* **Exercise instructions**: Search term "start": copy each line of the data containing it.

----- Recorded data -----

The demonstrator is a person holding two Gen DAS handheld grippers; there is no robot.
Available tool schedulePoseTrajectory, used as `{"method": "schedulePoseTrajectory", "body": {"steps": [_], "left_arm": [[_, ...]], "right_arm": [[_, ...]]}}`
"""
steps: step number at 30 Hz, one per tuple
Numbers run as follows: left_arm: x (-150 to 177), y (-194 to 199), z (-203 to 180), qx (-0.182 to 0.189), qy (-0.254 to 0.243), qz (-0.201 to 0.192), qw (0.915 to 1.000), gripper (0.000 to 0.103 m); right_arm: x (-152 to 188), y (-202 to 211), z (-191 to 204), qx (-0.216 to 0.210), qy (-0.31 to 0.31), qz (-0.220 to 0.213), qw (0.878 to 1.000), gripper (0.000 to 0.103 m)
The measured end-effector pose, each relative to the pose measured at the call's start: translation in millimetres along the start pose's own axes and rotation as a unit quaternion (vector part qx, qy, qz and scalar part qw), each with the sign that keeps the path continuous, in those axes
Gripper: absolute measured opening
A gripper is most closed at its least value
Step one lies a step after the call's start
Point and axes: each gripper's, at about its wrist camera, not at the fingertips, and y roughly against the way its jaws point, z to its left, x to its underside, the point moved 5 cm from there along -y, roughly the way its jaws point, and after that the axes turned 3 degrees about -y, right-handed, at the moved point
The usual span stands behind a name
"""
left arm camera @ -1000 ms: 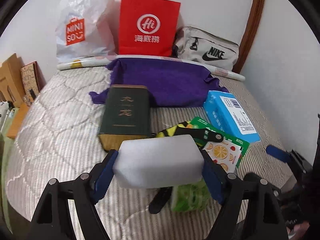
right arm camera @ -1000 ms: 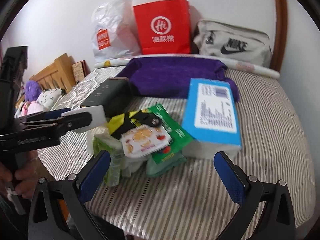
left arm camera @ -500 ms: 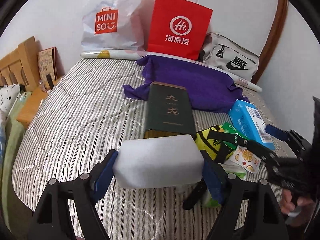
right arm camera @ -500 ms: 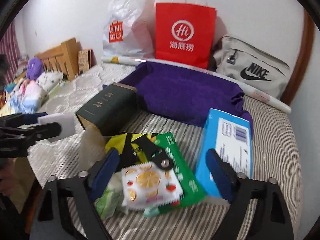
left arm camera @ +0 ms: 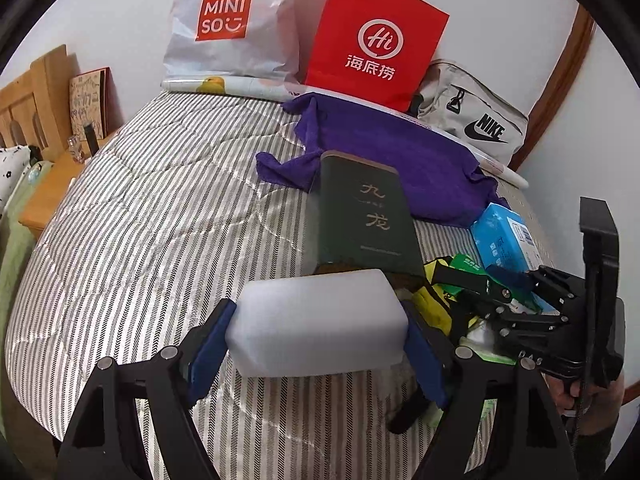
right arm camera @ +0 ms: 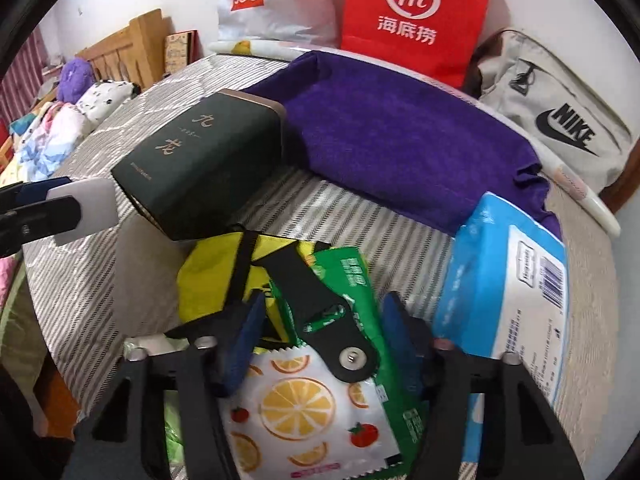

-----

* **Reply to the exercise**:
The measured end-effector pose, each relative to the pose measured at the call's start: translation in millimetres along the start pose's own axes and rotation as a unit quaternion (vector part qx, qy, qz and scalar part qw), each with the sign that keeps the path continuous, in those axes
Step one lies a step after the call's start

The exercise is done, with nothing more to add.